---------- Recorded data

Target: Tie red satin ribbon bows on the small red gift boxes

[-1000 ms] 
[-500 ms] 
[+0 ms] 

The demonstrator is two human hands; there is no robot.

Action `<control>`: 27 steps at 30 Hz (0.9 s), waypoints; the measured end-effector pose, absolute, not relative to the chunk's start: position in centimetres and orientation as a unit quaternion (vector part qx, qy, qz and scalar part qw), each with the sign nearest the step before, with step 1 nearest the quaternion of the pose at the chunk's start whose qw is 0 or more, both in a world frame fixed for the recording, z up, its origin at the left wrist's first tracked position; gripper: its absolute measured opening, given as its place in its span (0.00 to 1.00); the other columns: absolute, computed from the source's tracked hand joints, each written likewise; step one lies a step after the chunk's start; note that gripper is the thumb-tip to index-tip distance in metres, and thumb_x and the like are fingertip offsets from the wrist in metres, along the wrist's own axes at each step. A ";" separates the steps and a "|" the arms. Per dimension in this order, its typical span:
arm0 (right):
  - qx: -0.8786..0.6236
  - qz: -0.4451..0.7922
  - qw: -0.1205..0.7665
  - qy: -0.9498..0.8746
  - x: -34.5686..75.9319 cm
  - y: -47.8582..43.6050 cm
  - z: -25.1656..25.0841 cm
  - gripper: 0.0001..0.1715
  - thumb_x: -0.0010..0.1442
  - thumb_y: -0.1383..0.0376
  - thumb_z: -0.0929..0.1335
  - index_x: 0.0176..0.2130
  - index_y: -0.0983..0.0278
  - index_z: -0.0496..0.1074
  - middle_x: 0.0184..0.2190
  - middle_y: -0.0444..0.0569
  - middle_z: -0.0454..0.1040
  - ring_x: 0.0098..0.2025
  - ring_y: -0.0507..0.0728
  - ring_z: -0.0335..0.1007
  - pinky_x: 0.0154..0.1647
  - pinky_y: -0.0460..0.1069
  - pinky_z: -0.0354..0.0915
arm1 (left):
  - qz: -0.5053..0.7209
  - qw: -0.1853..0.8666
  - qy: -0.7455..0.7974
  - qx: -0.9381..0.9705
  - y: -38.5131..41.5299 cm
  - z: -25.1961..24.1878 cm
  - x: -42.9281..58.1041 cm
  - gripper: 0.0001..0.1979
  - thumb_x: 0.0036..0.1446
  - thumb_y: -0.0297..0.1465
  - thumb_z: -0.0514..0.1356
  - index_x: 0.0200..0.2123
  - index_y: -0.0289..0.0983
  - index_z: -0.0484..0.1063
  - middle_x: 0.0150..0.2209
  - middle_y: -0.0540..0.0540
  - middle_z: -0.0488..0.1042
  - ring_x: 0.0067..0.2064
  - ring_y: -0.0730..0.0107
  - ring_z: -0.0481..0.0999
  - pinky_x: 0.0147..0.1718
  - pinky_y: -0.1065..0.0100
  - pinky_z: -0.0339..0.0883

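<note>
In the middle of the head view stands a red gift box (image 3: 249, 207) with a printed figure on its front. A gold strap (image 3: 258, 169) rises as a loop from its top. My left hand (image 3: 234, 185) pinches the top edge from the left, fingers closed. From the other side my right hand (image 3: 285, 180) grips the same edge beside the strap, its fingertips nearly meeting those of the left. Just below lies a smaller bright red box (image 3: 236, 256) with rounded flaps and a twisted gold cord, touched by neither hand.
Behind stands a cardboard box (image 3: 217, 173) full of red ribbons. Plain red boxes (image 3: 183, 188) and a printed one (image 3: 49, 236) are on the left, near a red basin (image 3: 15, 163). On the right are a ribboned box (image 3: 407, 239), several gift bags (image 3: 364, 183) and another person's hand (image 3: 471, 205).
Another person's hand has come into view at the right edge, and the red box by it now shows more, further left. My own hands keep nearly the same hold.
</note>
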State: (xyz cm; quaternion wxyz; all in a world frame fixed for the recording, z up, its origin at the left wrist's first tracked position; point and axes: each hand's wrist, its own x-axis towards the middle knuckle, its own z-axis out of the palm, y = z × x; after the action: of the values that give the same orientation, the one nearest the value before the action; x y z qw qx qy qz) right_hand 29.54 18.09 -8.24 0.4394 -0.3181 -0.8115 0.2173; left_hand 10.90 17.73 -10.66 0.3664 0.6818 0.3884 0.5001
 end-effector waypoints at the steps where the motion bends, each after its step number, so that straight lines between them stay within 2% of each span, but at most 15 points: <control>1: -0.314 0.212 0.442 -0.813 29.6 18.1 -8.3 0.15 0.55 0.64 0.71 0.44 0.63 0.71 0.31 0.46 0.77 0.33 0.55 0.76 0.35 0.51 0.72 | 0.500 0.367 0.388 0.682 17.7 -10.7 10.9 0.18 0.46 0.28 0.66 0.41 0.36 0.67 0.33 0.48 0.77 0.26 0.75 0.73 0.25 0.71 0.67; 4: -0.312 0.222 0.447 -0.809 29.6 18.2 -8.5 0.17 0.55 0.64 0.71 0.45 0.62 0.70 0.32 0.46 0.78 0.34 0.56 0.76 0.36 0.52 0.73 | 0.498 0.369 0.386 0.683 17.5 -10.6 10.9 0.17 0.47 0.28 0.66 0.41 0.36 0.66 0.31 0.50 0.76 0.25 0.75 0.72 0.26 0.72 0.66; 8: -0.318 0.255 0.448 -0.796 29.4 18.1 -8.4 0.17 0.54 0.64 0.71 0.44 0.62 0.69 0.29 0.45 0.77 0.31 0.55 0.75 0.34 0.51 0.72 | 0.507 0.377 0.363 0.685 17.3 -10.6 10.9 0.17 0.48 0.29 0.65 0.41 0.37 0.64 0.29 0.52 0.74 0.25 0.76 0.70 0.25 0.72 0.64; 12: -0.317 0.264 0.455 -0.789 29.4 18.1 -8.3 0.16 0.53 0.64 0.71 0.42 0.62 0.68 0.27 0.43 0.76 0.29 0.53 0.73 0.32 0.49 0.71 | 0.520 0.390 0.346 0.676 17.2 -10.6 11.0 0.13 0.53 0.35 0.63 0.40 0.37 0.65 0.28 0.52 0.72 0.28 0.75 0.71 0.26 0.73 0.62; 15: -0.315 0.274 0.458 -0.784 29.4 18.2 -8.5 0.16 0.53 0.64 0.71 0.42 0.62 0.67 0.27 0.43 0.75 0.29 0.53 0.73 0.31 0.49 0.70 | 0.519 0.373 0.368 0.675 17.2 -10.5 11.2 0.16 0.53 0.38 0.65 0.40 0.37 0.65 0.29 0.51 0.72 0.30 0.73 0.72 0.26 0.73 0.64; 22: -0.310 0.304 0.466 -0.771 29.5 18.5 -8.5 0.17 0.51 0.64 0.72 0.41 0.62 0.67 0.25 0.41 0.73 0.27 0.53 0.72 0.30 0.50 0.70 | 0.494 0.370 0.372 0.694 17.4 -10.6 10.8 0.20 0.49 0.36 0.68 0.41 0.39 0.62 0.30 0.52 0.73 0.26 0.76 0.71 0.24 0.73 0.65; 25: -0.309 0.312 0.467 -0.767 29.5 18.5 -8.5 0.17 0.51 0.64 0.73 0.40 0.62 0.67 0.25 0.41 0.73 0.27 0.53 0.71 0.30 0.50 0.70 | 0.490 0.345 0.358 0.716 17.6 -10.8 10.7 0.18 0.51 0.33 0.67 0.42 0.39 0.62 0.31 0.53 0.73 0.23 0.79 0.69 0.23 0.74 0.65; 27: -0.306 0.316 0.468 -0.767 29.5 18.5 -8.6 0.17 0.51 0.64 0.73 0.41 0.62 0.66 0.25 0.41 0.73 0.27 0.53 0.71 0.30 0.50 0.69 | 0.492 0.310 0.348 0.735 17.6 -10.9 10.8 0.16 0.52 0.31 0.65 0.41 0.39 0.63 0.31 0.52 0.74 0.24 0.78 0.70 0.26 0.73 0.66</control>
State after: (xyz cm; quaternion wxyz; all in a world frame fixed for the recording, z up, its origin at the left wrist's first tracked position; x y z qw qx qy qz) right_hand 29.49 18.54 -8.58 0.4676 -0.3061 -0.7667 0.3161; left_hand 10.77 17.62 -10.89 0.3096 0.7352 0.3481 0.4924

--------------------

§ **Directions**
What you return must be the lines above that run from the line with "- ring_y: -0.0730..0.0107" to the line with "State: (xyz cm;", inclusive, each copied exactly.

§ **Answer box**
  - ring_y: -0.0730..0.0107
  - ring_z: -0.0481..0.0999
  - pinky_x: 0.0147..0.1718
  - pinky_y: -0.1065..0.0100
  - pinky_z: -0.0339..0.0883

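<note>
In the middle of the head view stands a red gift box (image 3: 249, 207) with a printed figure on its front. A gold strap (image 3: 258, 169) rises as a loop from its top. My left hand (image 3: 234, 185) pinches the top edge from the left, fingers closed. From the other side my right hand (image 3: 285, 180) grips the same edge beside the strap, its fingertips nearly meeting those of the left. Just below lies a smaller bright red box (image 3: 236, 256) with rounded flaps and a twisted gold cord, touched by neither hand.
Behind stands a cardboard box (image 3: 217, 173) full of red ribbons. Plain red boxes (image 3: 183, 188) and a printed one (image 3: 49, 236) are on the left, near a red basin (image 3: 15, 163). On the right are a ribboned box (image 3: 407, 239), several gift bags (image 3: 364, 183) and another person's hand (image 3: 471, 205).
Another person's hand has come into view at the right edge, and the red box by it now shows more, further left. My own hands keep nearly the same hold.
</note>
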State: (xyz cm; quaternion wxyz; all in a world frame fixed for the recording, z up, its origin at the left wrist's first tracked position; point and axes: each hand's wrist, its own x-axis towards the middle knuckle, its own z-axis out of the palm, y = z × x; after the action: of the values that give the same orientation, the one nearest the value before the action; x y z qw qx qy qz) right_hand 29.54 18.09 -8.24 0.4394 -0.3181 -0.8115 0.2173; left_hand 10.90 17.73 -10.66 0.3664 0.6818 0.3884 0.5001

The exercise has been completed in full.